Data from transgenic mice have suggested a correlation between mutations in keratin 8 and 18 and liver diseases in humans.11 These mice carried a point mutation in keratin 18, in analogy to a hot spot mutation in epidermolysis bullosa simplex, and as a consequence suffered from chronic hepatitis. The mutations found in patients with cryptogenic cirrhosis were predominantly and most frequently p.Y54H and p.G62C in the head domain of K8.10,12,13 Cells transiently transfected with keratin 8 carrying those mutations showed a normal keratin cytoskeleton under standard culture conditions, but displayed alterations in the filaments after applying pharmacological stress, including okadaic acid, hydrogen peroxide, or heat.13
However, there is no evidence yet from mouse models that the p.Y54H and p.G62C-mutations in K18 predispose to liver disease or cause an increased susceptibility to stress factors. Mutations used so far for liver studies in transgenic mice were p.R90C,11 p.S34A,14 p.S53A15 in K18, K8null,16 and K18null.17 Such mutations have not been detected in humans so far. It would be useful to develop mouse models carrying p.Y54H- and p.G62C-mutations in K8 in order to investigate conditions under which these mutations affect disease progression.
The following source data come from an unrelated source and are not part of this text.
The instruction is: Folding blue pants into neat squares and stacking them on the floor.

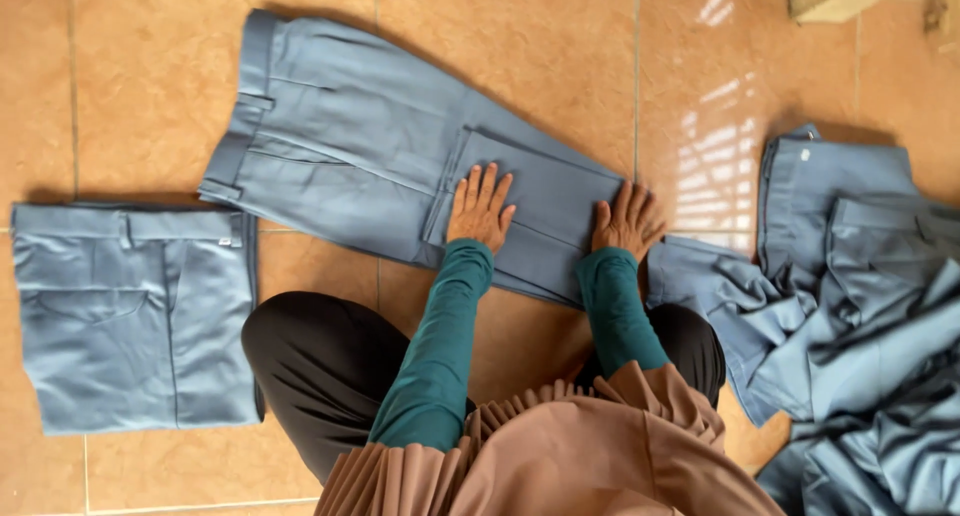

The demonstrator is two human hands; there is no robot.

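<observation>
I'm pressing both hands flat, fingers spread, on the folded leg end of the grey-blue trousers [400, 166] lying on the floor – left hand [480, 211] nearer the waistband, far left; right hand [625, 221] at the fold.

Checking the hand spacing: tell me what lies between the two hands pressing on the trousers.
In the head view, only the folded trouser leg lies between the left hand and right hand.

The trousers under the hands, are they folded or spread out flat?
Partly folded: the trousers have their leg end doubled back, with the left hand and right hand flat on the fold.
</observation>
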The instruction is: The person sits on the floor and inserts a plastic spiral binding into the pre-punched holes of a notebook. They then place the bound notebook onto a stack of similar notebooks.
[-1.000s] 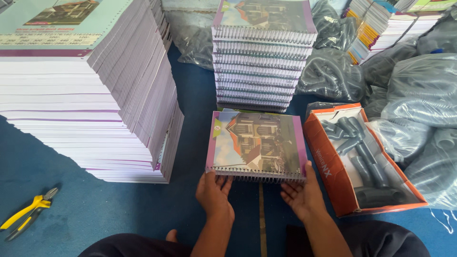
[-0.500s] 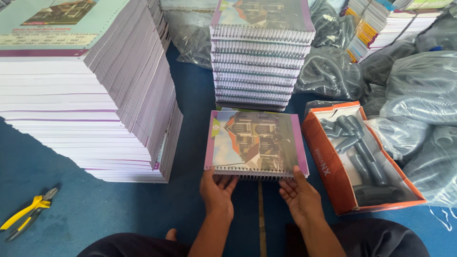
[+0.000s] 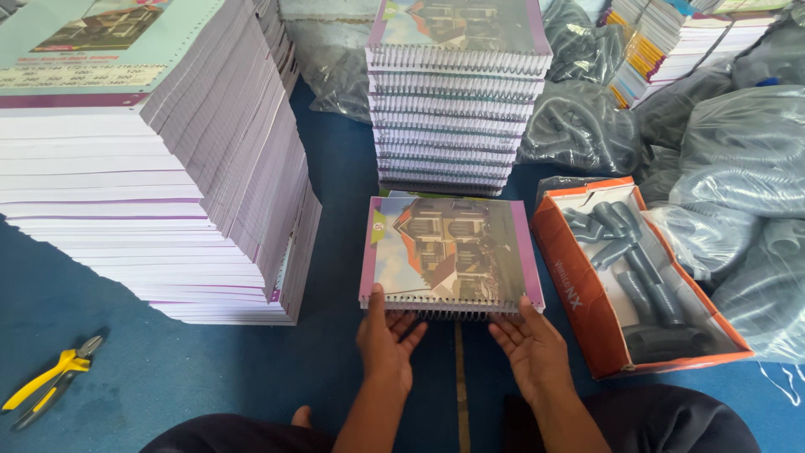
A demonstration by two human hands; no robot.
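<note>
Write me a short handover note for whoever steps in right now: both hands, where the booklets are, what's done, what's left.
Left hand: open, thumb on the near-left corner of the spiral-bound booklet.
Right hand: open, fingers at its near-right edge, by the coil.
The booklet lies flat on the blue floor.
Done: a bound stack stands right behind it.
Left: the tall unbound pile on the left.
Coils sit in the orange box; yellow pliers lie far left.
</note>
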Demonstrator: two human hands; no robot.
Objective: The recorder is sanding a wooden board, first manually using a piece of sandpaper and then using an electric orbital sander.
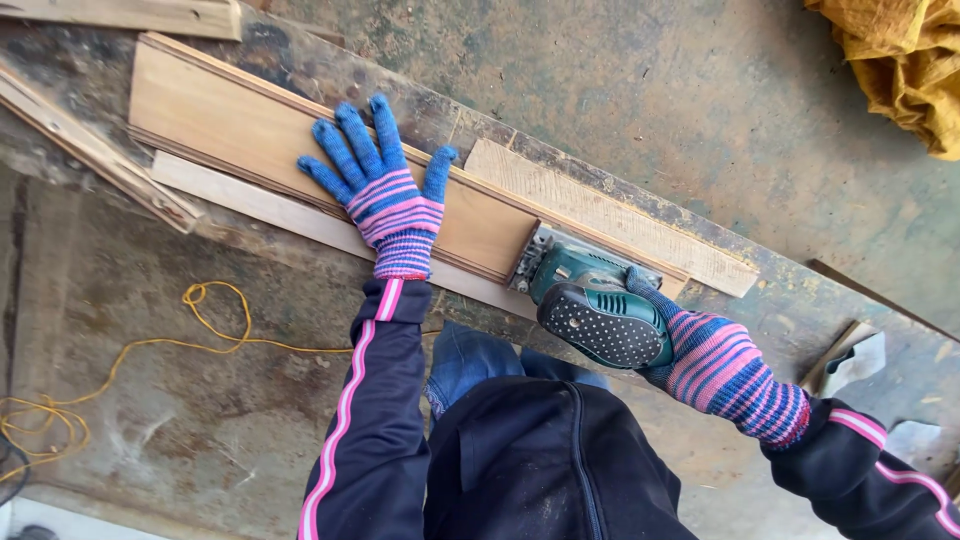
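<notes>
My left hand (385, 205) lies spread flat on the long tan wooden board (240, 125). My right hand (715, 365) grips the green jigsaw (590, 295) (at the board's end, on the stained surface (640, 90)).

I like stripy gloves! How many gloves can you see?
2. One glove is on the left hand, pressed flat on the wooden board. The other is on the right hand, gripping the green power saw. None seem hidden.

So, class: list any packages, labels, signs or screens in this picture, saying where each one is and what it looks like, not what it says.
None in view: no package, label, sign or screen shows.
What is there: a left hand flat on a wooden board, and a right hand gripping a green power saw.
</notes>
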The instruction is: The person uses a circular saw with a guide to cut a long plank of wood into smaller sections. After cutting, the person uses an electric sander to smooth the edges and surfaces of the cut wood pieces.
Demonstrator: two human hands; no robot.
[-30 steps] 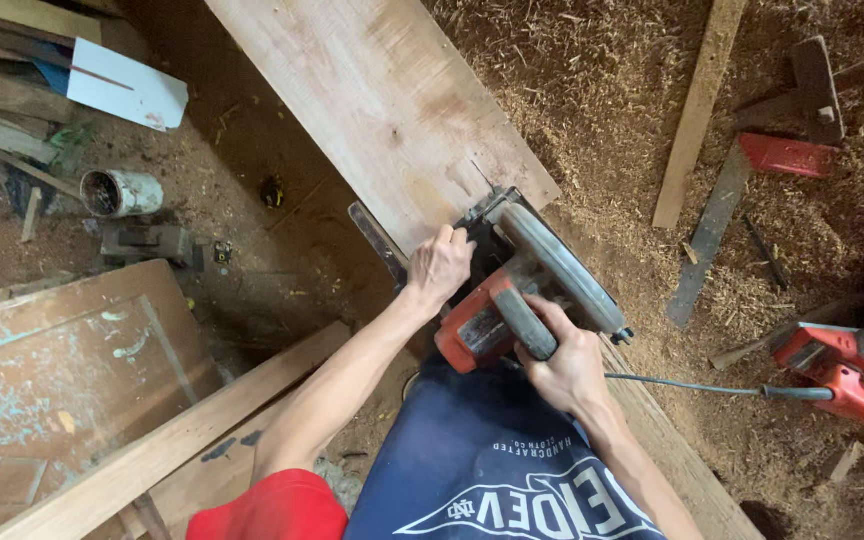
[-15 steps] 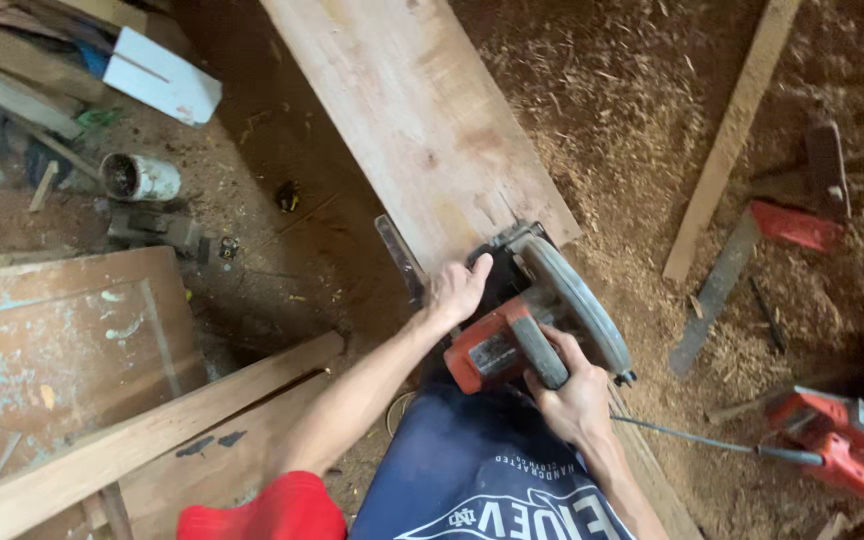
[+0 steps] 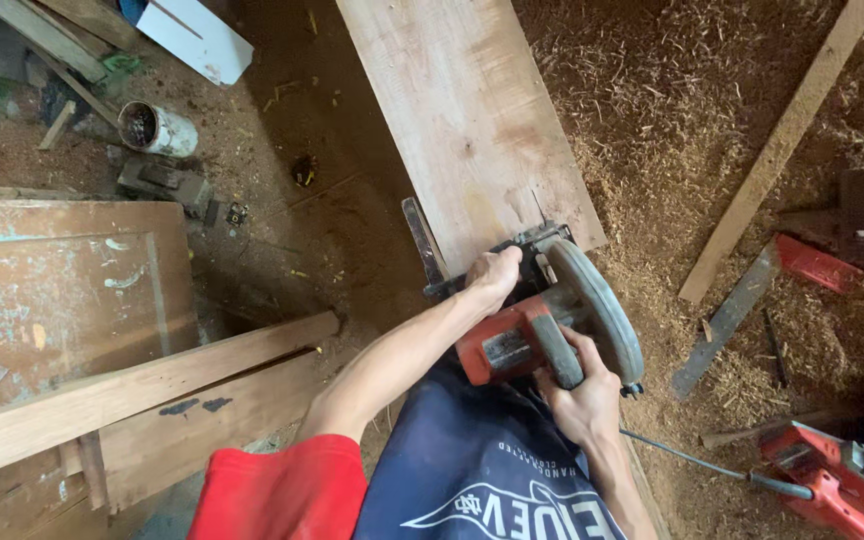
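While saw (image 3: 542,325) sat on near end of plank (image 3: 467,120), left hand (image 3: 492,275) clamped saw's front knob, left of blade guard. Right hand (image 3: 577,395) gripped saw's rear handle, fingers wrapped tight. Red tool (image 3: 842,480) lay right of saw.

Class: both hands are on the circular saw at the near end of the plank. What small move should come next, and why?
Probably ease the saw forward along the plank: the right hand holds the handle, the left hand steadies the front, and uncut board lies ahead.
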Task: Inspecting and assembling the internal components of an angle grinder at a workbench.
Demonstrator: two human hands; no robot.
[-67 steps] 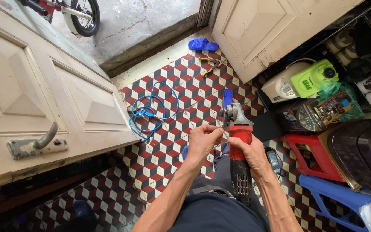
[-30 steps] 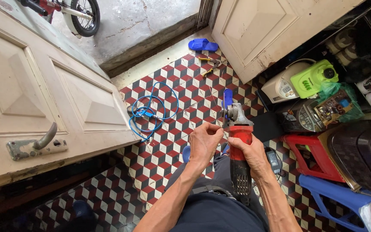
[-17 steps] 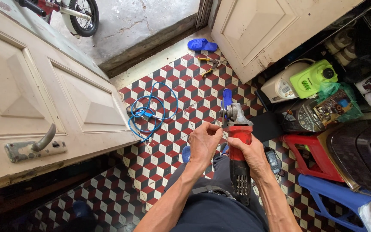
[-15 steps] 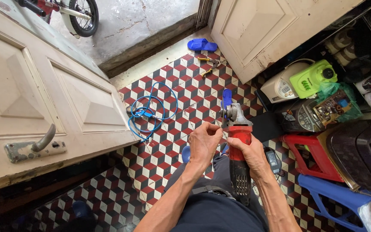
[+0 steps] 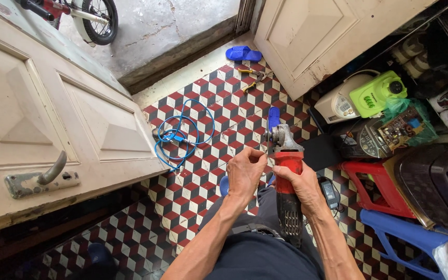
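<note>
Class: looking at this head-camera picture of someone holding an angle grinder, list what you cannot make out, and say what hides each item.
- Angle grinder disc side: faces away, behind the gear head.
- Left hand fingertips: what they pinch is too small to tell.
- Right hand palm: covers the grinder's switch area.
- Bicycle: cut off by the top edge.

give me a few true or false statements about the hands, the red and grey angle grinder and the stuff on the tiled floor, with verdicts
1. The right hand grips the red and grey angle grinder around its red body. True.
2. The left hand rests flat on the checkered tile floor. False: it is raised, with its fingertips at the grinder's metal head.
3. A coiled blue cable lies on the tiles beside the cream panelled door. True.
4. The blue slipper sits on the red plastic stool. False: it lies on the floor by the doorway, far from the stool.
5. The lime green appliance stands to the person's left. False: it is on the right, among the stored things.
</note>
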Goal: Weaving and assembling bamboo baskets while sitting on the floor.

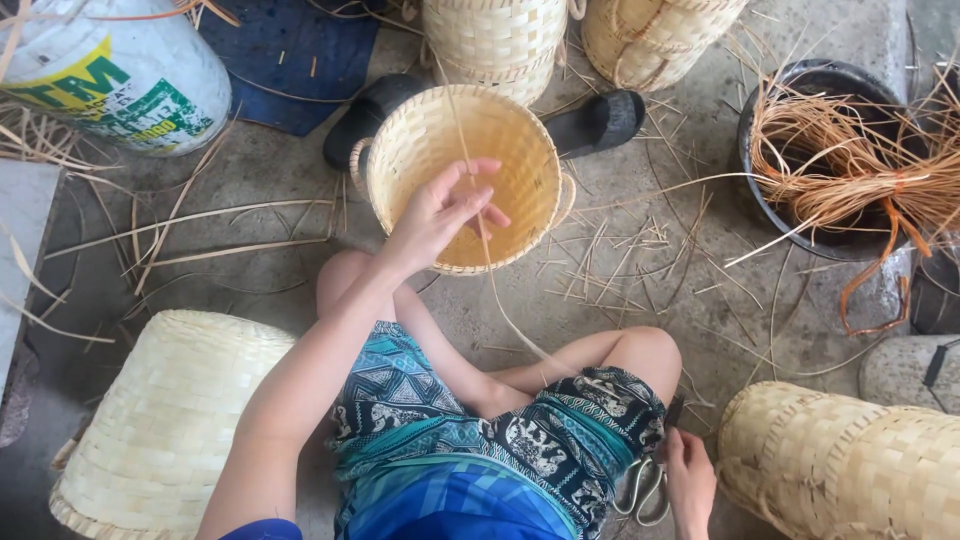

The contrary result of our study to the mutations reported so far suggests that allele frequencies might possibly differ between European and North American populations. It might be also possible that additional risk factors coincide with K8 and K18 mutations in Northern American but not European liver patients. The question arises as to whether patients suffering from liver diseases are the most likely disease group to carry mutations in K8 and K18. Evidence from animal models strongly suggests an essential role for K8, 18, and 19 during embryonic development. Mice deficient for K8 in the C57BL/6 strain and with a compound deficiency for K18/19 and K8/19 display embryonic lethality during mid gestation.6–8 It seems likely that mutations in analogy to hot spot mutations in human skin fragility syndromes at the ends of the rod domain are able to cause early embryonic lethality in humans.